Fokkerij en ziekten

Bij runderen komt een aantal erfelijke gebreken en ziekten  voor:
Erfelijke gebreken. In de rundveefokkerij wordt een klein aantal stieren heel intensief gebruikt. Wanneer deze stieren een recessieve erfelijke eigenschap dragen, kan dit bij inteelt leiden tot de geboorte van kalveren met een afwijking. DNA-tests maken het mogelijk de dragers van recessieve allelen op te sporen en uit te sluiten van de fokkerij. Voorbeelden van erfelijke gebreken zijn Blad (kalveren die erg gevoelig zijn voor ziekten en daaraan doodgaan) en CVM (misvormde kalveren).
Been- en klauwgebreken. De klauwgebreken zijn zoolzweren, tussenklauwontstekingen of ernstige huidaandoeningen rond de klauw (de ziekte van Mortellaro). Deze aandoeningen leiden tot lichte of ernstige kreupelheid. Ontstoken hakken zijn een voorbeeld van beengebreken. Tijdens de bedrijfsinspectie worden de beenstanden (achter en zijdelings), de klauwhoek en het beengebruik gescoord. Deze kenmerken worden gebruikt voor fokwaardeschatting en selectie op goed beenwerk dat minder gevoelig is voor ziekten.

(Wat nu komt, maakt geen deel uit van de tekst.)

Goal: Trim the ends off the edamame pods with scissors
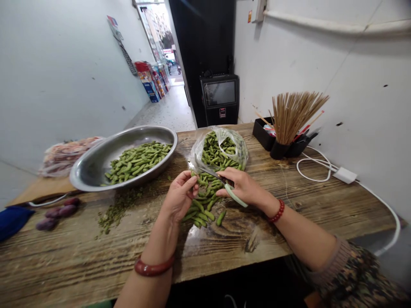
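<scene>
Pinched in the fingers of my left hand (183, 191) is a green edamame pod (193, 174), mostly hidden by the fingertips. My right hand (240, 185) grips scissors (236, 196) with pale green handles, their blades pointing left toward the pod. Beneath and between both hands lies a loose pile of edamame pods (199, 211) on the wooden table. Just behind, a clear plastic bag (241, 145) full of pods lies open toward me. A wide steel basin (93, 164), left of my hands, holds many pods.
Small green trimmings (117, 211) are scattered before the basin. Several purple-red round things (59, 211) and a bag of pale pinkish food (69, 154) are at left. Right of the plastic bag stand a black holder (263, 134) with skewers (293, 113) and a white cable with an adapter (345, 175).
</scene>
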`<move>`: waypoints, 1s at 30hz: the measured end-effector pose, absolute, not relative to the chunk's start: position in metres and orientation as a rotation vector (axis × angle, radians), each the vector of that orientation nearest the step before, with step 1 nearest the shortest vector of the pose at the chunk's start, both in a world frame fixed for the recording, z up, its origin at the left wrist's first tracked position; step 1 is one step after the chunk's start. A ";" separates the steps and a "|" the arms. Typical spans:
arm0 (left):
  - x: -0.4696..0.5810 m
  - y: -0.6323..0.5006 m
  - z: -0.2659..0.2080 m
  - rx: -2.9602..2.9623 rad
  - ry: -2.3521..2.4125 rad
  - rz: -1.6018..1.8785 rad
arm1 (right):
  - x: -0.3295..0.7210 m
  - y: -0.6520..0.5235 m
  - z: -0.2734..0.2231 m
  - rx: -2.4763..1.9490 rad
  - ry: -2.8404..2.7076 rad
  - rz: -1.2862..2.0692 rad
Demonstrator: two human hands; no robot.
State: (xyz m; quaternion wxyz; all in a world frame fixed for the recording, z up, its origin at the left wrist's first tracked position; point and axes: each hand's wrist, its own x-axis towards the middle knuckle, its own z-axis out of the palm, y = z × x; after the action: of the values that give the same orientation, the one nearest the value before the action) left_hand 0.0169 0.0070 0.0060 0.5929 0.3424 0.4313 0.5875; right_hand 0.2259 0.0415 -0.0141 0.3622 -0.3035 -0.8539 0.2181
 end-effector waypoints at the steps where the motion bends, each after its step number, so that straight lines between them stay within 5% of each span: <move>1: 0.017 0.007 0.005 0.834 1.017 1.361 | 0.226 0.041 -0.014 -0.778 -2.201 0.563; 17: 0.025 0.004 0.004 1.289 1.183 1.233 | 0.227 0.035 -0.004 -0.750 -2.366 0.602; 30: 0.013 0.010 0.005 0.752 0.971 1.431 | 0.224 0.041 -0.017 -0.794 -2.222 0.610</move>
State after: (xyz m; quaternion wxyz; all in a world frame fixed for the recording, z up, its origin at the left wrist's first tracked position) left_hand 0.0134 0.0104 0.0046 0.5874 0.3227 0.4166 0.6142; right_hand 0.2239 0.0408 -0.0167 0.3453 -0.3057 -0.8557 0.2348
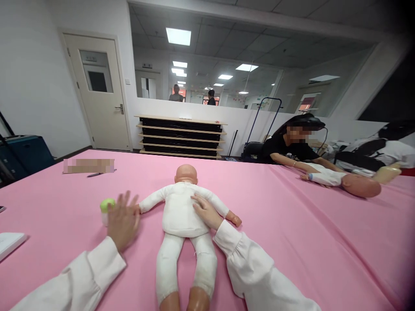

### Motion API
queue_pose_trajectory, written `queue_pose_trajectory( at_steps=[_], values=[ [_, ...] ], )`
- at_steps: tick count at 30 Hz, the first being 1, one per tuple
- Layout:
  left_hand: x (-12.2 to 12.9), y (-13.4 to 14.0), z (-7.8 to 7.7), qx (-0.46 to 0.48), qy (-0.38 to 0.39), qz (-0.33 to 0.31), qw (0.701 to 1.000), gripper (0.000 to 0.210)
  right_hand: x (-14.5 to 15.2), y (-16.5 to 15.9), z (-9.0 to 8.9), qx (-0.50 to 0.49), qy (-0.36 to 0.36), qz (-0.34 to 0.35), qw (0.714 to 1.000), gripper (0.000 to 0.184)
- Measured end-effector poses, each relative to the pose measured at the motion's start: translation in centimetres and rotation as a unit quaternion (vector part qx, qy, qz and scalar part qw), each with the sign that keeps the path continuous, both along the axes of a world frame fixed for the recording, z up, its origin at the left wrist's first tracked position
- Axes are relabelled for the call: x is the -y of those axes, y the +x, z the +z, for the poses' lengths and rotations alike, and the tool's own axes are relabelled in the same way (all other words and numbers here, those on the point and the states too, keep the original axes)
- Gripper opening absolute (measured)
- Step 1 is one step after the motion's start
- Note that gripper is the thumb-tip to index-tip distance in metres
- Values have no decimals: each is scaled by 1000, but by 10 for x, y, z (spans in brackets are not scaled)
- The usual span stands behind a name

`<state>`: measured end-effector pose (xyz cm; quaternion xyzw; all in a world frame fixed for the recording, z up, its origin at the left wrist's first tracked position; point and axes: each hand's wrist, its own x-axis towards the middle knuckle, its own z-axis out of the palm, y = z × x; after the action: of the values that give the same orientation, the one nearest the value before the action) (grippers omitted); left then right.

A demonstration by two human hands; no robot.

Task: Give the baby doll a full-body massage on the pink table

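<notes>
A baby doll (184,211) with a white cloth body lies face down on the pink-covered table, its head away from me and its arms spread. My right hand (206,211) rests on the right side of the doll's back, fingers stretched out. My left hand (125,220), somewhat blurred, is raised with fingers spread beside the doll's left-lying hand, holding nothing I can see. Just behind my left hand stands a small white jar (105,209) with a green lid, partly hidden by the hand.
Pink cloth (279,259) covers the table. A white box (11,244) sits at the left edge, and a pen (95,174) lies at the far left. Across on the right, a person (288,149) leans over another doll (359,185) beside a yellowish bottle (387,172).
</notes>
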<state>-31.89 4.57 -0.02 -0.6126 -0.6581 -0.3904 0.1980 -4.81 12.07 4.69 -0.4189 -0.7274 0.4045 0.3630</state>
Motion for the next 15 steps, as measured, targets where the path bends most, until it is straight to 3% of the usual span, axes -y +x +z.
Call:
queue_pose_trajectory(
  at_steps=[3,4,7,9,11,15],
  values=[
    [-1,-22,-3,102,26,110,988,67,20,-23,31,-165,-108,86,977,37],
    [-3,-26,-5,133,20,128,983,72,26,-32,37,-229,-176,142,947,35],
    [-10,-33,-10,191,13,118,974,75,39,-59,33,-347,-383,293,804,39],
    [-13,-34,-11,218,15,100,971,73,42,-72,16,-366,-469,308,742,46],
    [-13,-32,-12,217,4,81,973,68,43,-80,-3,-369,-514,277,723,52],
    [0,-14,-14,101,27,-29,994,53,43,-86,-26,-345,-546,225,730,53]
  ],
)
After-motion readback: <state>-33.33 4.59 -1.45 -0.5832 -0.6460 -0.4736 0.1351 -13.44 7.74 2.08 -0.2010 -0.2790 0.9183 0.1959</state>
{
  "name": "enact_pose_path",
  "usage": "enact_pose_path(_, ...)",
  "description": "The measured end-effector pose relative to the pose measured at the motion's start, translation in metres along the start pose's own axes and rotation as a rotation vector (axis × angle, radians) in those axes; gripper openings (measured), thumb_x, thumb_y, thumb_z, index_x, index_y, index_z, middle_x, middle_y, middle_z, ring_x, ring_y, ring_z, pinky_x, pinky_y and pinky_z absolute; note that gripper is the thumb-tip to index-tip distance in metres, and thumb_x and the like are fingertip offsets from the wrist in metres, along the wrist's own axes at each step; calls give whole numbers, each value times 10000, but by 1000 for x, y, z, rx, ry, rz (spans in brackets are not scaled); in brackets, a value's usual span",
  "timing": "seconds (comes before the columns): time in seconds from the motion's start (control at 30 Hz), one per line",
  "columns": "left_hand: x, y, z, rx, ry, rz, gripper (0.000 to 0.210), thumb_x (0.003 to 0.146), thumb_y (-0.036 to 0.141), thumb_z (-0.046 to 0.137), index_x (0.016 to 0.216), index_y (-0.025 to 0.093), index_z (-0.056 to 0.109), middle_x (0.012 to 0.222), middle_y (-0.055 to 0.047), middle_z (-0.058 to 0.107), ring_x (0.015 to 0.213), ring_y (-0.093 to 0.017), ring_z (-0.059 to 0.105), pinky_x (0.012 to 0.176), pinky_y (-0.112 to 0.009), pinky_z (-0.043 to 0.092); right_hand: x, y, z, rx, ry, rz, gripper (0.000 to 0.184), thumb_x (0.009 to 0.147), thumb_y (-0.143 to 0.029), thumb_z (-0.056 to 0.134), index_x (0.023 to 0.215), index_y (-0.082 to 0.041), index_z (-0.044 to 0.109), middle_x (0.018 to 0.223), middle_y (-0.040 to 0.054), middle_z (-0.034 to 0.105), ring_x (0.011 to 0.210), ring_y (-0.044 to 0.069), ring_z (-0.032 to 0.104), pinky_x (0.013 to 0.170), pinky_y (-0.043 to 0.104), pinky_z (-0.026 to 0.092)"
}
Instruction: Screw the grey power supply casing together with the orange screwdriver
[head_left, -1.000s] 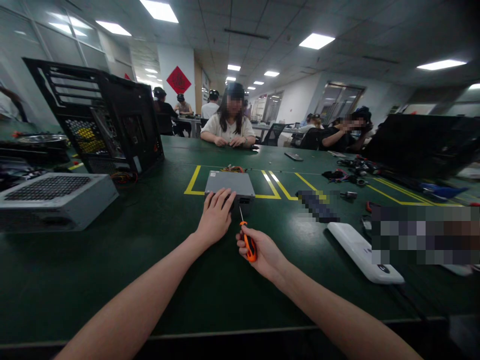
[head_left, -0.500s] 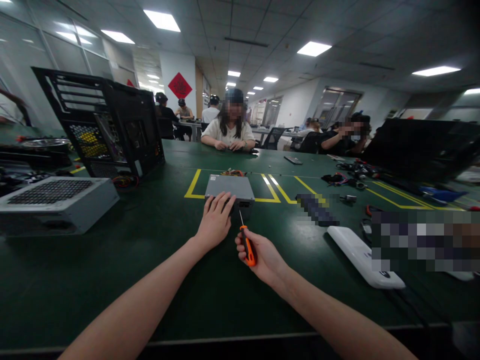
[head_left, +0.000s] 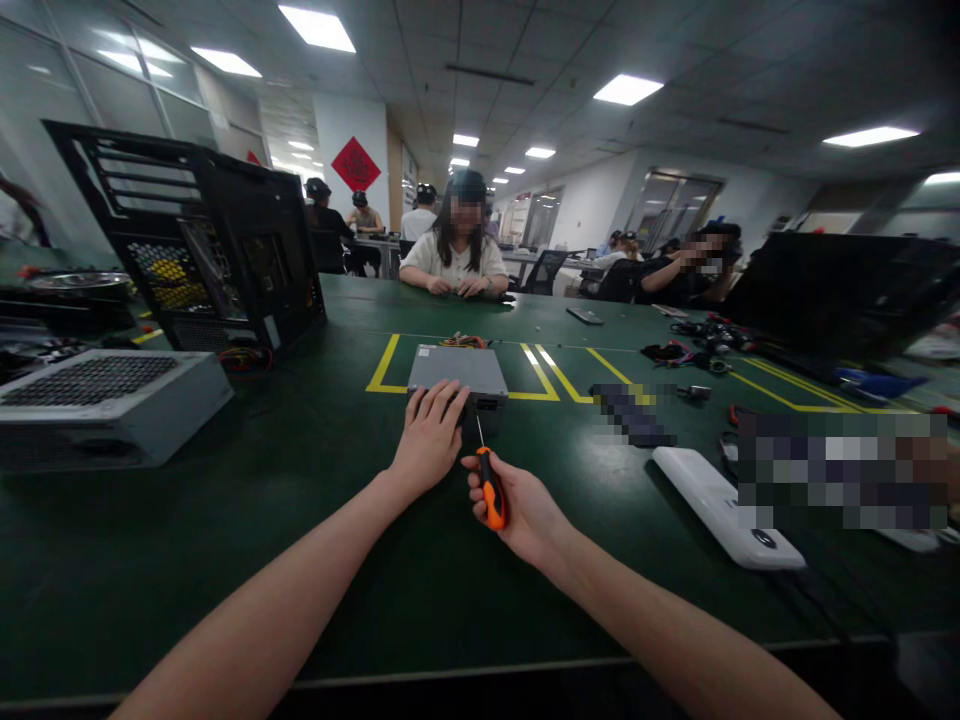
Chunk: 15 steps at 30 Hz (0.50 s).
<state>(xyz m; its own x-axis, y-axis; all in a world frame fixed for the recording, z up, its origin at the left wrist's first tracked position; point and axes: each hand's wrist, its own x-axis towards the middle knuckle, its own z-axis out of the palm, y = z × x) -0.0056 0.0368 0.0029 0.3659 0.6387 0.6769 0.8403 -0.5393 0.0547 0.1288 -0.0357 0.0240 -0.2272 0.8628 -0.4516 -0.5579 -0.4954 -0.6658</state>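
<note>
A grey computer power supply (head_left: 457,370) lies on the green table in front of me, its wires bunched behind it. My left hand (head_left: 431,430) holds its near side, fingertips over the top front edge; the thumb is hard to make out. In my right hand (head_left: 521,505) is an orange and black screwdriver (head_left: 491,490), the fingers closed round the handle. Its thin shaft points up at the power supply's near face, just below the socket. Whether the tip sits in a screw is too small to tell.
At left stand a larger grey power supply (head_left: 112,410) and an open black computer case (head_left: 202,240). To the right lie a white device (head_left: 724,510), loose cables (head_left: 690,345) and a dark monitor (head_left: 847,290). A person in a light top (head_left: 454,250) sits across the table.
The view has shifted slightly. The screwdriver handle has turned a little in my right hand and leans slightly differently. My left hand stays on the power supply.
</note>
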Motion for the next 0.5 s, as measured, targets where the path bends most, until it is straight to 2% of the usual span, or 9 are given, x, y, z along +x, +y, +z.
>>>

Mastitis, ook wel uierontsteking genoemd. Meestal ontstaat de ontsteking van een kwartier (een van de vier onderdelen van een uier) door infectie met een bacterie. Door de ontsteking komen er veel ontstekingscellen in de melk. Tijdens de controle van de melk wordt het aantal ontstekingscellen (celgetal) in de melk van de vier kwartieren samen gemeten. Het celgetal uit de melkcontrole wordt gebruikt om een fokwaarde voor celgetal van een koe zelf of van haar vader te schatten. Dit is dan de indicator voor de gevoeligheid voor uierontsteking. De vorm van de uier en de snelheid waarmee de melk afgegeven wordt (melksnelheid) hebben invloed op de vatbaarheid voor mastitis Er wordt een fokwaarde berekend voor de gezondheid van de uier op basis van de speenlengte, de uierdiepte, de vooruieraanhechting, het celgetal en de melksnelheid. Tijdens de bedrijfsinspectie legt de inspecteur van het stamboek deze kenmerken vast in het keuringsrapport van een koe die eenmaal gekalfd heeft. De stamboekinspecteur komt eenmaal per acht maanden op een bedrijf om deze eerste kalfskoeien te keuren. Dit noemt men de bedrijfsinspectie.